▶ TASK REQUIREMENTS:
All of the data must be output exactly, with every picture left out.

-- INPUT DATA follows --

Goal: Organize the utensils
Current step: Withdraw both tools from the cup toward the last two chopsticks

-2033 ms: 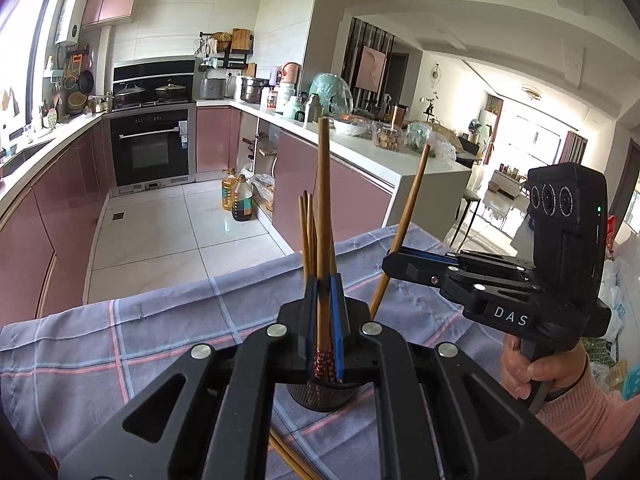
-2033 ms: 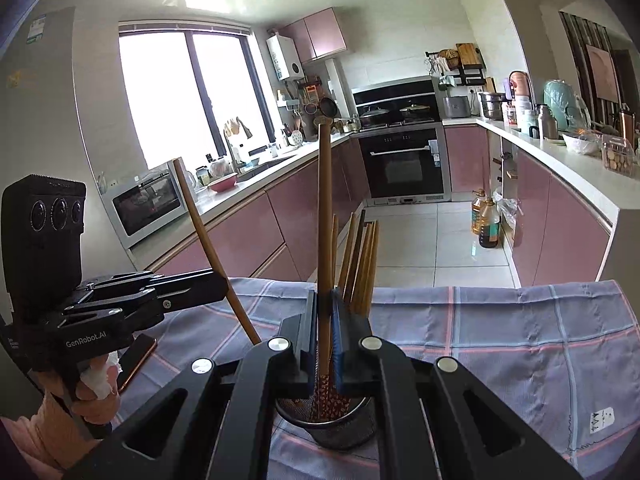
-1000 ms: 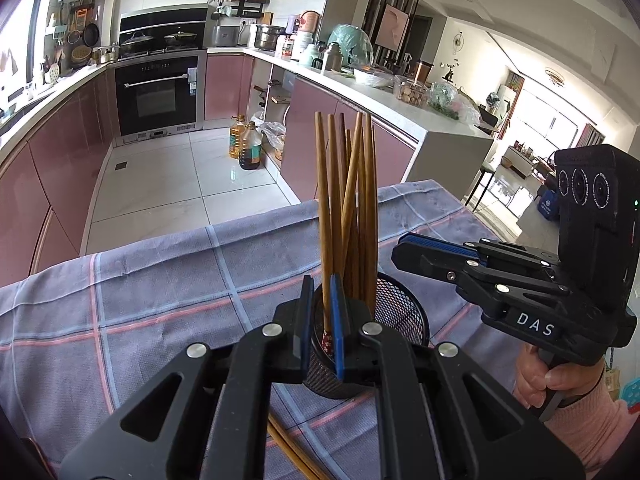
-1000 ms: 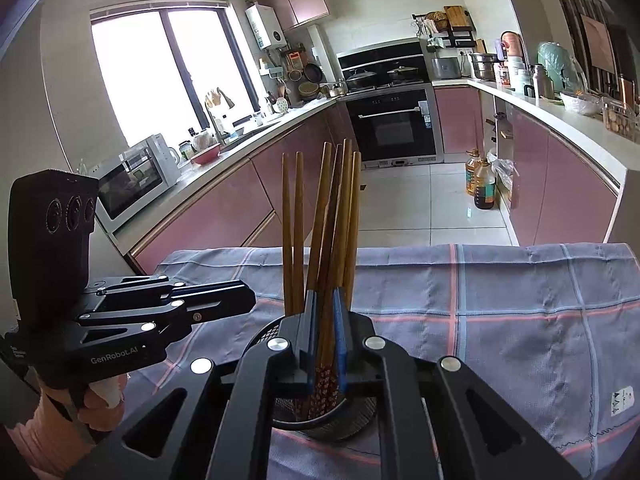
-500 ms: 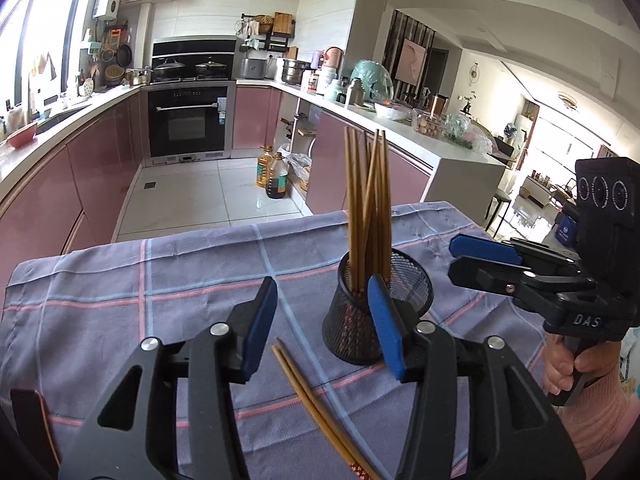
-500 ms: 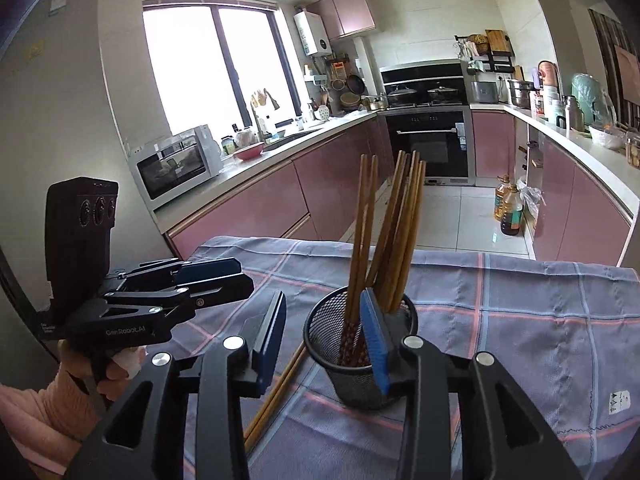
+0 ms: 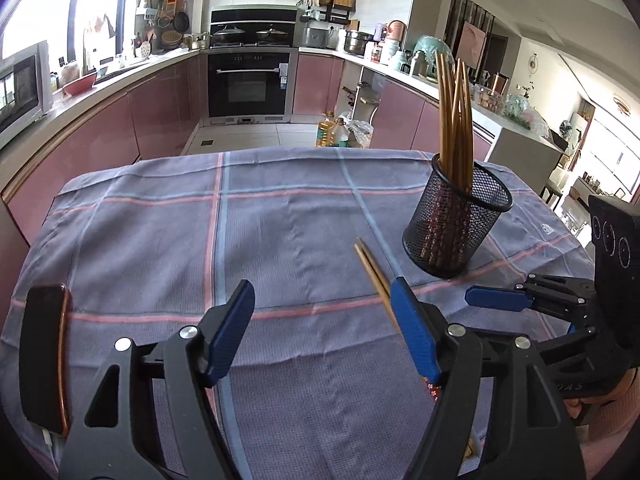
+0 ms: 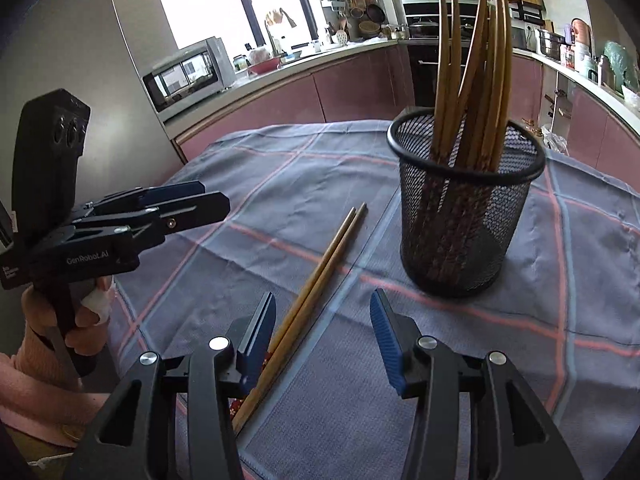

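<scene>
A black mesh cup (image 7: 458,224) stands on the checked cloth (image 7: 280,220) with several wooden chopsticks (image 7: 454,120) upright in it. It also shows in the right wrist view (image 8: 466,208) with the chopsticks (image 8: 472,76). A pair of chopsticks (image 8: 316,284) lies flat on the cloth beside the cup; it shows in the left wrist view (image 7: 372,270) too. My left gripper (image 7: 322,330) is open and empty, low over the cloth, left of the cup. My right gripper (image 8: 324,334) is open and empty, with the lying pair running under its left finger.
A dark phone (image 7: 42,356) lies at the cloth's near left edge. Pink kitchen cabinets (image 7: 160,108), an oven (image 7: 250,84) and a microwave (image 8: 188,72) stand beyond the table. Oil bottles (image 7: 332,132) stand on the floor past the far edge.
Both grippers let go of the chopsticks they held in the cup, opened and pulled back and down toward the table. The cup now stands farther ahead.
</scene>
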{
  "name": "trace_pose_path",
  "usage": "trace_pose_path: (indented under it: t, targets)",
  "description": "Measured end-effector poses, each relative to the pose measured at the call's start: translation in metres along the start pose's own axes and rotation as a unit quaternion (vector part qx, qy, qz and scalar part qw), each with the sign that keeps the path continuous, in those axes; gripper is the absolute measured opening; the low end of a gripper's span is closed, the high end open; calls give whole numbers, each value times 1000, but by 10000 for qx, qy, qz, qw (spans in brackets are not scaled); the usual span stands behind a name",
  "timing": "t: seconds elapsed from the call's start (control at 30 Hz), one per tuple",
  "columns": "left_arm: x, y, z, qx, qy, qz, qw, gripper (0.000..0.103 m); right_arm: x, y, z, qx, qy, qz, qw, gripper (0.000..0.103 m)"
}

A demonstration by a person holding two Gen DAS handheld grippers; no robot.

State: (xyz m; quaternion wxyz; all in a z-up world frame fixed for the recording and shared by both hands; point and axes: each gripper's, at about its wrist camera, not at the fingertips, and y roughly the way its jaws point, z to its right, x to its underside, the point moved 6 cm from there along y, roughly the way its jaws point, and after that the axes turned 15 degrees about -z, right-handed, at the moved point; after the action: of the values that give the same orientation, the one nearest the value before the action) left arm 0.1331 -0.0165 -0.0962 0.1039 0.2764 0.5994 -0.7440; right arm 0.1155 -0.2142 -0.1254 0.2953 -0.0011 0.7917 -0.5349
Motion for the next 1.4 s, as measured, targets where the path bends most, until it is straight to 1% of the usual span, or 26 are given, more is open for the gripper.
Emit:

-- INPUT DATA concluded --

▶ RESPONSE:
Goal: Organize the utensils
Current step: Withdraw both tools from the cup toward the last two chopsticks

-2033 ms: 
-2033 ms: 
-1000 ms: 
-1000 ms: 
-500 ms: 
-500 ms: 
+0 ms: 
+0 ms: 

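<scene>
A black mesh cup (image 7: 458,224) stands on the checked cloth (image 7: 280,220) with several wooden chopsticks (image 7: 454,120) upright in it. It also shows in the right wrist view (image 8: 466,208) with the chopsticks (image 8: 472,76). A pair of chopsticks (image 8: 316,284) lies flat on the cloth beside the cup; it shows in the left wrist view (image 7: 372,270) too. My left gripper (image 7: 322,330) is open and empty, low over the cloth, left of the cup. My right gripper (image 8: 324,334) is open and empty, with the lying pair running under its left finger.
A dark phone (image 7: 42,356) lies at the cloth's near left edge. Pink kitchen cabinets (image 7: 160,108), an oven (image 7: 250,84) and a microwave (image 8: 188,72) stand beyond the table. Oil bottles (image 7: 332,132) stand on the floor past the far edge.
Both grippers let go of the chopsticks they held in the cup, opened and pulled back and down toward the table. The cup now stands farther ahead.
</scene>
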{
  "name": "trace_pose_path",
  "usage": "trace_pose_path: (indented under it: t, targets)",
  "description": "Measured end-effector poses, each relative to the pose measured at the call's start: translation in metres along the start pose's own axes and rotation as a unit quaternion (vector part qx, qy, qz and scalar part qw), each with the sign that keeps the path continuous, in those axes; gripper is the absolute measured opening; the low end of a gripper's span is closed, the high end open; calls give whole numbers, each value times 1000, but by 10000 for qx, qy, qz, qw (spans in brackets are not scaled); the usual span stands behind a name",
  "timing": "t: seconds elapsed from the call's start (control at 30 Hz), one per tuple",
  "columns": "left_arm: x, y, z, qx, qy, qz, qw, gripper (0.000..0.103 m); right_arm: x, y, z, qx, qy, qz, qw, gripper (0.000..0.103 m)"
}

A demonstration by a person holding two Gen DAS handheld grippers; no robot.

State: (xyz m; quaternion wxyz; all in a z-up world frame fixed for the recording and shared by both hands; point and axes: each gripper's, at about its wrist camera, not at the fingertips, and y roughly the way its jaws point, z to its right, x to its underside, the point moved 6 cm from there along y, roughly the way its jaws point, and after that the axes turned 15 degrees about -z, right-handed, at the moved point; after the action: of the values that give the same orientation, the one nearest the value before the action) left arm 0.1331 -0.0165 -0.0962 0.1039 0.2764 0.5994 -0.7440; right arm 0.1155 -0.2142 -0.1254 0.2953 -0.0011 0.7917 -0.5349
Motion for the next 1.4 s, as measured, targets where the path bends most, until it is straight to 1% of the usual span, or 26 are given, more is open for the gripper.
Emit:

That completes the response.